A go-karting accident put Christian Fittipaldi's stock-car racing career on the fast track.
The Brazilian star of the CART series will make his Winston Cup debut this week at Phoenix International Speedway because Jerry Nadeau was hurt in a wreck.
Fittipaldi wasn't supposed to trade in the keys to his open-wheel racer for a set to a stock car until next season. But when Nadeau injured his ribs Oct. 17, Petty Enterprises decided to speed up Fittipaldi's move.
He'll be behind the wheel of the No. 44 Dodge that Nadeau had been driving.

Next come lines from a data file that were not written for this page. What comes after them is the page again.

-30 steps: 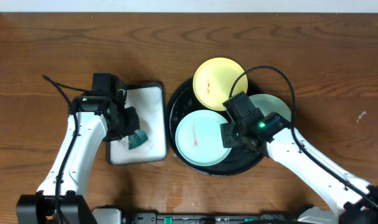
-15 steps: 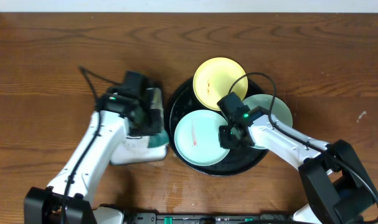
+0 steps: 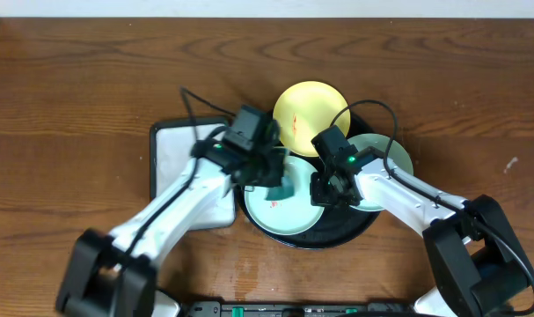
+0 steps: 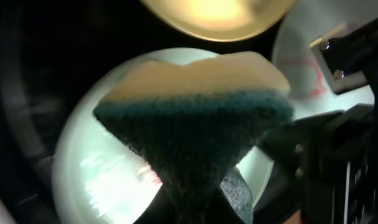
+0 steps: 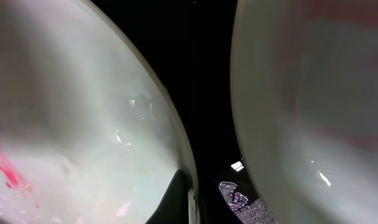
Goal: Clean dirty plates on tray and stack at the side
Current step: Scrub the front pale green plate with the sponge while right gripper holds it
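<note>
Dark wood counter (image 3: 73, 79), black tray (image 3: 324, 236) carrying three plates. Left fingers (image 3: 268, 172) pinch a green-and-white sponge (image 4: 195, 124) and hang over the front mint plate (image 3: 288, 216), which lies directly below the sponge tip. Right fingers (image 5: 176, 198) are pressed together on that plate's right rim, plate spreading left from them, red smear (image 5: 8, 173) on it. Second mint plate (image 3: 390, 154) just right of right fingers, yellow plate (image 3: 306, 110) beyond both. Plate round, no long axis. Left arm nearer the smear; next move likely straight down, then wipe.
</note>
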`<state>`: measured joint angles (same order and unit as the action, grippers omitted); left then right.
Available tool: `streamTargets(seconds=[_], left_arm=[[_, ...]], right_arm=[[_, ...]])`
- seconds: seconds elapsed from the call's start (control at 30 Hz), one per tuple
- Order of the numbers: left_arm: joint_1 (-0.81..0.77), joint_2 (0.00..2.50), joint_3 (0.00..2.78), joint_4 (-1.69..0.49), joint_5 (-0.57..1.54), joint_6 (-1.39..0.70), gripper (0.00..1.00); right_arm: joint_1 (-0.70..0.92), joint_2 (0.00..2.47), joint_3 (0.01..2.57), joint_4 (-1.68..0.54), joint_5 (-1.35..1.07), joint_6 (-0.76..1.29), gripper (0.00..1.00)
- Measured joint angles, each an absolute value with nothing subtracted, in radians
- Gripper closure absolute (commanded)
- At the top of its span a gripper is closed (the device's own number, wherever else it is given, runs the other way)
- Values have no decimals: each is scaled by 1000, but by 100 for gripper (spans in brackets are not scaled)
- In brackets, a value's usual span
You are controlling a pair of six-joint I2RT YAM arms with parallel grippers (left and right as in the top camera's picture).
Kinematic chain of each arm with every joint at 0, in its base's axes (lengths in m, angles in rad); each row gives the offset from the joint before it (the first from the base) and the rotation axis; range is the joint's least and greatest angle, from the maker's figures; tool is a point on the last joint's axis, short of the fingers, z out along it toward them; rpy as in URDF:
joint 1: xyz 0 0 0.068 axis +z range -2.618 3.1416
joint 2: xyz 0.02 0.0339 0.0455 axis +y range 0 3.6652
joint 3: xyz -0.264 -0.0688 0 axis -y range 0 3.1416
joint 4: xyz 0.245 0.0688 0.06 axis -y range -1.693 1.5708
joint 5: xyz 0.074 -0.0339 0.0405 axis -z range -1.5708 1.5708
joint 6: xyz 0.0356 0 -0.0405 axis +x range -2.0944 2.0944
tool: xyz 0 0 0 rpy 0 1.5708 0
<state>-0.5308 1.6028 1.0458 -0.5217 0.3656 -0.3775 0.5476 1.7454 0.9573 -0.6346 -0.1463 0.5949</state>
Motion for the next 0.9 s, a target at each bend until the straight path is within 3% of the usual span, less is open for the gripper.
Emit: streamTargets(seconds=[0.37,0.73,0.9], left_arm=[[-572,1835,1056,-456,469,-516,93],[-465,1833,1124,-772,276,-527,93],[-447,1838,1150,-820,204,-517,92]], right_arm=[[546,1745,957,-635,-149,595,99],[546,1745,958,-644,-149,595,99],[546,1746,959,-650,-165,595,99]])
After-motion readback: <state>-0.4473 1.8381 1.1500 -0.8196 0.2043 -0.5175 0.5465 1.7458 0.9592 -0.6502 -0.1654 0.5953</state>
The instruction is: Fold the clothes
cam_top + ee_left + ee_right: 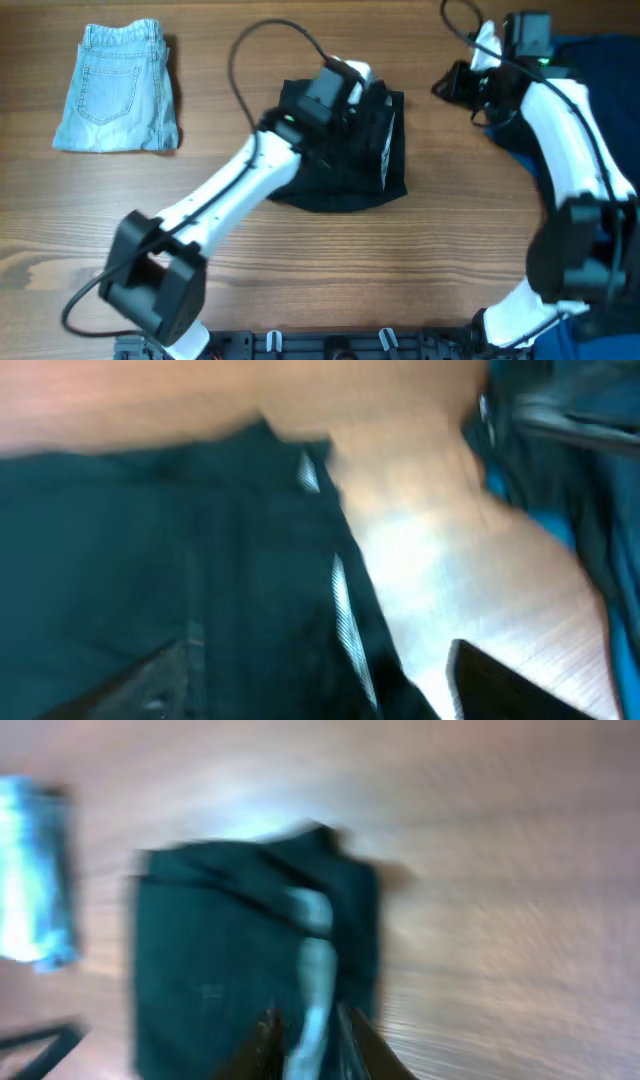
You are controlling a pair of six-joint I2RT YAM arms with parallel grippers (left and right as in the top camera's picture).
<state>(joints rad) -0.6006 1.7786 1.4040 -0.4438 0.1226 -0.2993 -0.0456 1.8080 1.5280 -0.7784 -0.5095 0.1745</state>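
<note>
Nearest, found bare wooden surface point(400, 285) between the two arm bases. Farther in, at the middle, saw the black shorts point(350, 190) lying in a bunched, partly folded heap, with a pale waistband strip point(388, 150) showing along the right side. Spotted the left claw point(358, 92) reaching over the far part of that heap, with fingers point(500, 680) set well apart in the blurred wrist view and dark cloth spread below them. Roughly level with it to the right, noted the right claw point(450, 85) over bare wood, near the shorts but apart from them and pointed their way. Made out two dark fingers point(265, 1040) with a narrow gap in its own smeared view, yet could not tell whether apart or together. Farthest back at the left, saw pale-blue denim shorts point(118, 88) folded flat, well apart from the black heap. At the far right corner, noted a dark blue garment point(610, 55) lying partly under the right arm.
</note>
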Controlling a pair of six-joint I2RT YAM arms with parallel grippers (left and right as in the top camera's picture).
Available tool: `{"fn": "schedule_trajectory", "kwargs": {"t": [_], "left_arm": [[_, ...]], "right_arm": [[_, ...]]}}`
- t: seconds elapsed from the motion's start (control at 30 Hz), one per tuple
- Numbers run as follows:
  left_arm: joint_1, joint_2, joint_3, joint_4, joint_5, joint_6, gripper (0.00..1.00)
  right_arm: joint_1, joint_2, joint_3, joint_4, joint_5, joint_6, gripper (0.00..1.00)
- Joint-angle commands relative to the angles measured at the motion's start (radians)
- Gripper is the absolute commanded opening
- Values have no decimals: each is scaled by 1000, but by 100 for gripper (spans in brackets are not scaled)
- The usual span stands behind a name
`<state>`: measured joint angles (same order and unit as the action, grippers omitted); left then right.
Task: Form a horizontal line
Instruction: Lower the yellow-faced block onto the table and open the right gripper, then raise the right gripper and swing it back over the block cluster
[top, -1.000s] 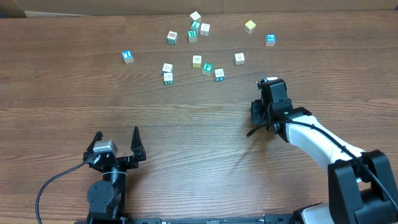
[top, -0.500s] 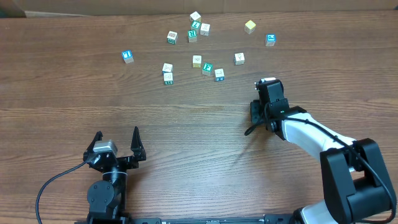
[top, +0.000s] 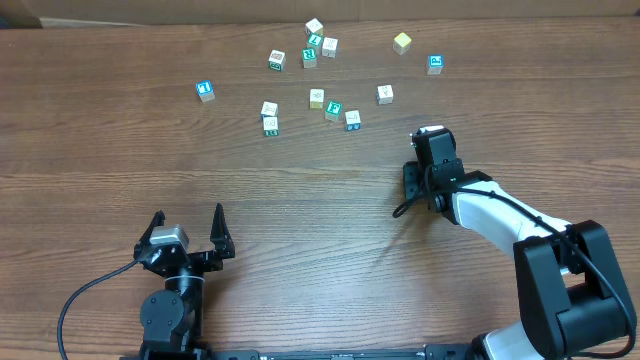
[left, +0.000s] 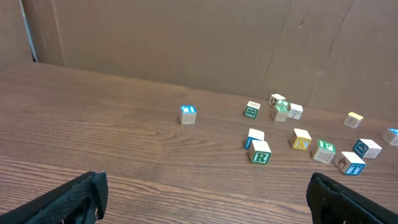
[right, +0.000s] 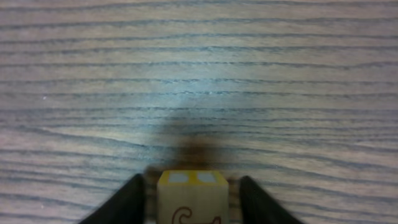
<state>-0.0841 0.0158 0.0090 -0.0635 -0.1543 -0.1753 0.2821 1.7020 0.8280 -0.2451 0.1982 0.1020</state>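
I find the overhead view bright and evenly lit, sharp across the table (top: 100, 200), with only a faint soft shadow beside the right arm (top: 490, 215). The left wrist view is clear into the distance, but its own fingers (left: 68, 205) are dark and blurred in the bottom corners. The right wrist view shows a pale sheen on the wood grain and a dim smudge of shadow above the close, soft-focused cube (right: 191, 199).

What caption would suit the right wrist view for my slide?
A cream wooden cube sits on the wood-grain table between the open black fingers of the right gripper.
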Motion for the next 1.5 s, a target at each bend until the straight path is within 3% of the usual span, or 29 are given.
{"fn": "schedule_trajectory", "kwargs": {"t": [0.0,0.03,0.2,0.37,0.4,0.53,0.67,0.77,0.97,1.23,1.47], "left_arm": [[5,-10,-4,0,-2,22,100],[5,-10,-4,0,-2,22,100],[5,-10,-4,0,-2,22,100],[5,-10,-4,0,-2,22,99],[5,-10,-4,0,-2,22,99],[5,-10,-4,0,-2,22,100],[5,-10,-4,0,-2,22,100],[5,-10,-4,0,-2,22,100],[5,-10,-4,0,-2,22,100],[5,-10,-4,0,-2,22,100],[5,-10,-4,0,-2,22,99]], "right_arm": [[-3,9,-4,12,11,1,50],[-3,9,-4,16,11,1,51],[-3,3,38,55,11,-3,81],[-3,-32,213,-36,10,-11,93],[-3,-36,271,-82,7,-10,100],[-1,-36,417,-195,-53,-8,100],[-1,-36,472,-188,-231,5,100],[-1,-36,477,-152,-317,13,92],[-3,-36,518,-183,-312,27,78],[0,-36,763,-338,-312,32,78],[15,19,768,-336,-312,58,78]]}}
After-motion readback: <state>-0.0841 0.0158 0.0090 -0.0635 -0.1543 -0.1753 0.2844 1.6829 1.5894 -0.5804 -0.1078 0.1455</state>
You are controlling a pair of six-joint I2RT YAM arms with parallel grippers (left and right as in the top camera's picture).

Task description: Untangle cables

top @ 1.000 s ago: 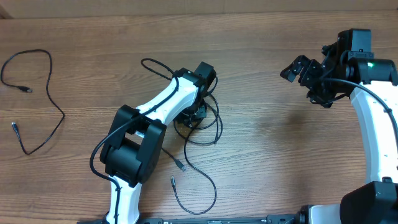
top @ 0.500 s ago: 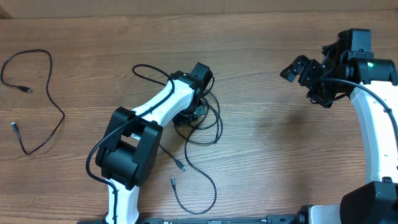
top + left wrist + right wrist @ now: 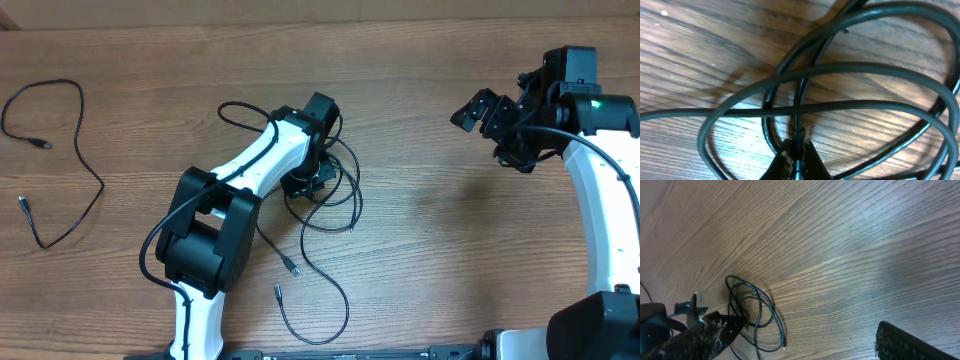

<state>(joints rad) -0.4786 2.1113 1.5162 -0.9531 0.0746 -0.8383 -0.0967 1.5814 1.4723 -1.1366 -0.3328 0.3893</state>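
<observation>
The cables (image 3: 840, 67) and the loose cable (image 3: 100, 185) at nine o'clock are coloured black; the counter (image 3: 440, 260) is patterned with brown wood grain; the left arm (image 3: 262, 160) and right arm (image 3: 605, 210) are coloured white and black.

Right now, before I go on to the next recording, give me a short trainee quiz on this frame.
1. True or false: the left gripper is shut on a strand of the tangled cables.
2. Where does the lone cable lie? A far left of the table; B at its near edge; C far right.
3. Which gripper is open and empty?
Key: 1 true; 2 A; 3 the right gripper.
</observation>
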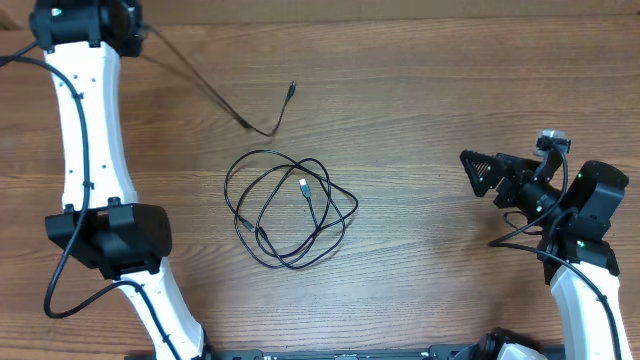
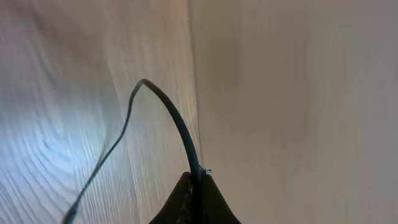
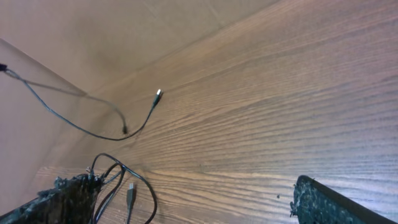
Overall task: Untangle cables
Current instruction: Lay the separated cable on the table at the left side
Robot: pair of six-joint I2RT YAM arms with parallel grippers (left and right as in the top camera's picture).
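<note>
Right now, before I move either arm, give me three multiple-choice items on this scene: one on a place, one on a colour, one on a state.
1. Where does the looped bundle of thin black cable lie on the brown wooden table?
A. near the middle
B. at the far right edge
C. hanging off the near edge

2. What colour is the small plug tip inside those loops?
A. red
B. silver-white
C. green

3. How is the left claw?
A. wide open and empty
B. shut on a thin black cord
C. shut on nothing

Answers:
1 A, since the overhead view shows the loops lying mid-table.
2 B, since the tip shows pale against the wood.
3 B, since the left wrist view shows the cord pinched at the closed tips and arching away over the table.
</note>
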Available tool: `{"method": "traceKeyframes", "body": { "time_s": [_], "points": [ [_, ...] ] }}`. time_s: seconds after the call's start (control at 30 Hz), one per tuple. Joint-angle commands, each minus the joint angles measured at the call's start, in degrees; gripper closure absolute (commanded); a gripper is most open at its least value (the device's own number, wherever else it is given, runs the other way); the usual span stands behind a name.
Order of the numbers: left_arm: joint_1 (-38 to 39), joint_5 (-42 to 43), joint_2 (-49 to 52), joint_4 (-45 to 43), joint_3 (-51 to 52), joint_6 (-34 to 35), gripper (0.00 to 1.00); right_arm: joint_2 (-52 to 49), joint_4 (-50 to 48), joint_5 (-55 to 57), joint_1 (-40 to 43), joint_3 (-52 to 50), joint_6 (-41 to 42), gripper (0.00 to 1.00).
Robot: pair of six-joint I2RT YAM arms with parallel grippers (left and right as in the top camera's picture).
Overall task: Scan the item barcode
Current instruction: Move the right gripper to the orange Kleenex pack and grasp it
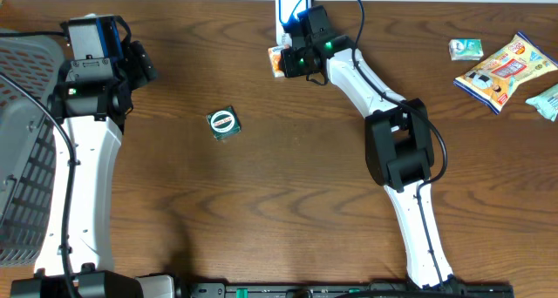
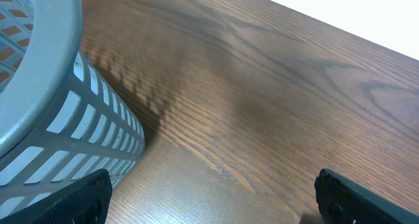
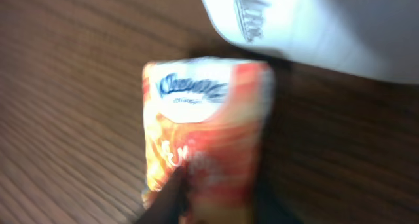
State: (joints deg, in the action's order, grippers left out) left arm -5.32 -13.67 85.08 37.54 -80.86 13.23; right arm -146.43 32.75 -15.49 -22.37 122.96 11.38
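An orange Kleenex tissue pack (image 3: 206,126) lies on the wooden table just in front of a white barcode scanner (image 3: 314,21). In the right wrist view my right gripper (image 3: 219,201) has a dark finger (image 3: 171,198) pressed on each side of the pack's near end. From overhead the pack (image 1: 276,61) shows at the left of the right gripper (image 1: 291,63), below the white and blue scanner (image 1: 292,2). My left gripper (image 2: 213,198) stands open over bare wood beside the basket, holding nothing; overhead it sits at the far left (image 1: 144,64).
A grey slatted basket (image 1: 22,159) fills the left edge, seen close in the left wrist view (image 2: 59,126). A round green item (image 1: 224,122) lies mid-table. At the far right lie a yellow snack bag (image 1: 506,71) and two small packs (image 1: 466,48) (image 1: 547,100).
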Motion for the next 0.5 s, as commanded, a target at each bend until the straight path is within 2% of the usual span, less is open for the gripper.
{"method": "traceKeyframes", "body": {
  "time_s": [0.0,0.23,0.47],
  "points": [
    [-0.2,-0.5,0.4,0.2,-0.5,-0.7,0.02,-0.8,0.9,-1.7,-0.2,0.3,0.2,0.99],
    [-0.2,-0.5,0.4,0.2,-0.5,-0.7,0.02,2.1,3.7,-15.3,2.4,0.3,0.2,0.99],
    [-0.2,-0.5,0.4,0.2,-0.5,-0.7,0.02,6.4,2.6,-45.1,9.7,0.3,0.2,0.99]
  ]
}}
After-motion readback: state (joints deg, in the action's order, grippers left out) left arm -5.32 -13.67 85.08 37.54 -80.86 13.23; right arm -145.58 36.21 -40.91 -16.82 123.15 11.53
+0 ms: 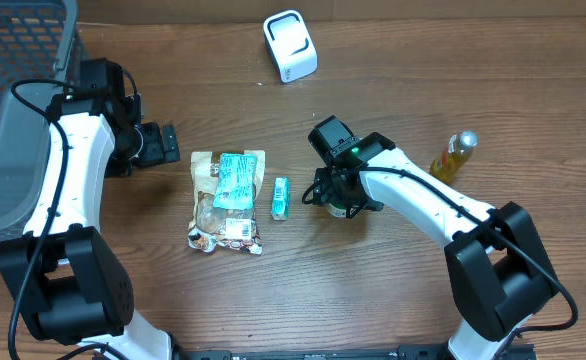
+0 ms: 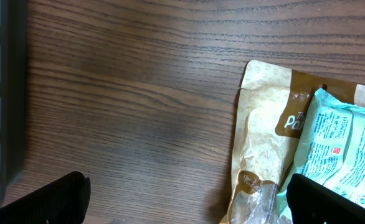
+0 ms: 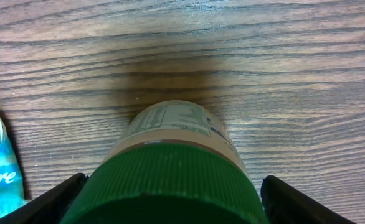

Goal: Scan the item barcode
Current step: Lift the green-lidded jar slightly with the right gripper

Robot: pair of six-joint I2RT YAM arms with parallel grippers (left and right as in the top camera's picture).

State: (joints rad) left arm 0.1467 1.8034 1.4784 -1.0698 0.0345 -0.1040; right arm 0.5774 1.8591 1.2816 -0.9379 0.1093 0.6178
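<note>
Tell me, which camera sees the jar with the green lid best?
The right wrist camera: the jar fills it, green lid and label close up. From overhead, the right arm hides most of it. The left wrist camera misses it entirely.

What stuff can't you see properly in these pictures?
- Jar: in the right wrist view the label print is too small and the bottom edge cuts the lid. Overhead, the right gripper mostly hides it.
- Snack bag: in the left wrist view the right edge cuts it and the teal packet covers part.
- Any barcode: too small overhead to make out.
- Basket: overhead, the left edge cuts it.
</note>
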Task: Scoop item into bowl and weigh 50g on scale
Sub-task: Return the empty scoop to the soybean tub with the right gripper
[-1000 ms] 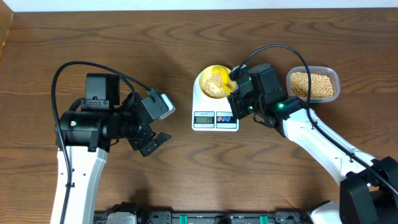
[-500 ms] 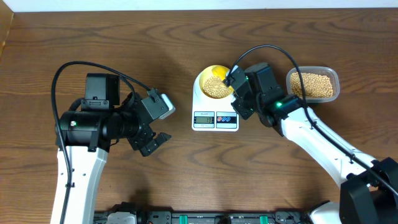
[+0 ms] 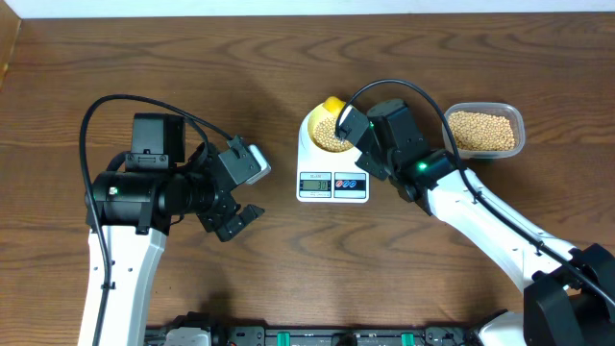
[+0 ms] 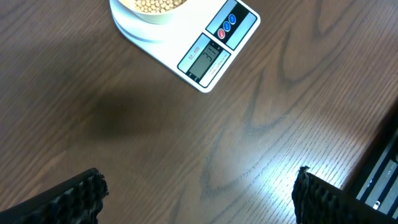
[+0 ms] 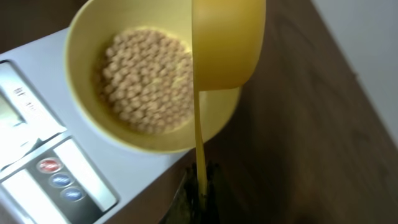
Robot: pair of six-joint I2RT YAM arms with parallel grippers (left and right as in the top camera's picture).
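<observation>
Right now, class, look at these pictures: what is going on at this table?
The right end effector grips a yellow scoop by its handle, tipped over the pale yellow bowl. The bowl holds beans and sits on the white scale. A clear tub of more beans stands beside the scale. The left end effector hangs open over the table, holding nothing.

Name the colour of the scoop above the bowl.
Yellow scoop, like the bowl; clearest in the right wrist view.

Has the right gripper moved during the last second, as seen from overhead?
Yes. The right gripper, holding the scoop, has shifted away from the tub and further over the bowl; the scale stays put.
</observation>
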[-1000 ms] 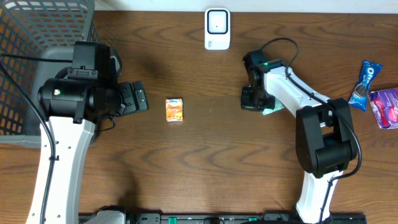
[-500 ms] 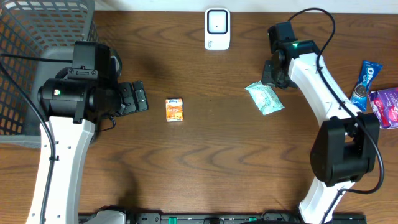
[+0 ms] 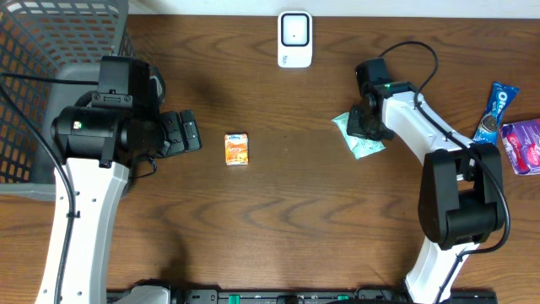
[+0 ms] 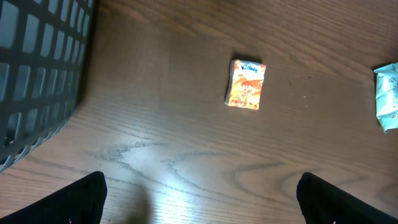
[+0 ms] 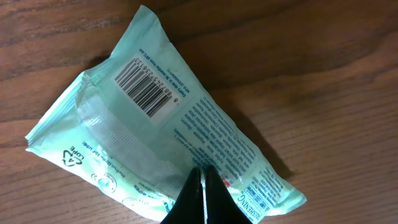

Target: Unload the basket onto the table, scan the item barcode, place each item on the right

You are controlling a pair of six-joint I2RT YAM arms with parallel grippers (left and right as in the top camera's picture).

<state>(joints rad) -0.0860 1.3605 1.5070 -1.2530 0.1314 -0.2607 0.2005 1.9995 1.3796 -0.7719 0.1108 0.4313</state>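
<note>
Barcode (image 5: 148, 93) faces up on the green packet (image 5: 205, 134), so my right gripper (image 5: 201, 180) sits over it clenched shut, empty, my left gripper (image 4: 199, 196) spread wide.

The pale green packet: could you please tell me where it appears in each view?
Overhead: pale green packet right of centre, partly under right end effector.
Left wrist: packet cut by right edge.
Right wrist: packet fills centre.
Landmark: orange pack to its left.

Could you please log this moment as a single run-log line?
right gripper shut over mint packet, barcode up | left gripper open, empty
</note>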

"We struggled with it because we really didn't want to run Christian this year," Kyle Petty said. "We really wanted to save our stuff and work toward next year."
But the 31-year-old Fittipaldi, nephew of former Formula One champion and 1989 Indianapolis 500 winner Emerson Fittipaldi, persuaded Petty to let him race at Phoenix.
Because Fittipaldi had raced open-wheel cars around the 1-mile oval before, he believes it's a good place to start his NASCAR career. He'll try to qualify Friday, less than a week after he finished seventh in the CART race at California Speedway.
"It's going to be different, a lot different," Fittipaldi said. "In a good way, though. Definitely, a lot of patience is needed."
It won't be Fittipaldi's first time in a stock car - he finished 39th after crashing in a Busch series race at Homestead-Miami Speedway last November - and he's tested for the Pettys this season, most recently last week at Phoenix.
"I am getting a feel for these cars, and I'm looking forward to seeing what they are like with 42 others on the track with you at the same time," Fittipaldi said.
The Pettys, trying to rebuild their family organization, announced plans in August to bring Fittipaldi aboard. They want him to run a mix of Winston Cup, Busch series and ARCA races next year, then put him in a Cup car full time in 2004.
The Pettys see it as a no-lose situation. By putting a well-recognized name in their cars, they'll be broadening their business outside the traditional NASCAR circles.
"People know our names in this country," Petty said. "People know Fittipaldi in Europe, people know Fittipaldi in South America. For us, the name recognition and the talent level is great.
"I think it gives us something we can sell on a global basis."
Fittipaldi didn't even get interested in NASCAR until last year, when he attended the night race at Bristol Motor Speedway. Before then, he was like most open-wheel drivers who look down on the fender-equipped, heavy stock cars.
But with a push in popularity and money to NASCAR, and the declining state of the CART series, Fittipaldi left Bristol more than impressed.
"I realized that if you want to do it seriously, you need to do it at a prime time in your career," Fittipaldi said.
He's not the only one. Max Papis and Jimmy Vasser, two open-wheel stars, recently attended NASCAR races trying to meet potential owners and discuss possible moves to stock cars.
None is expected to have an easy transition, which is why Petty is stressing that Fittipaldi is looking to learn - not necessarily win - at Phoenix.
"Sometimes you come and you run this series and you get caught up in the racing and you forget about the learning phase," Petty said.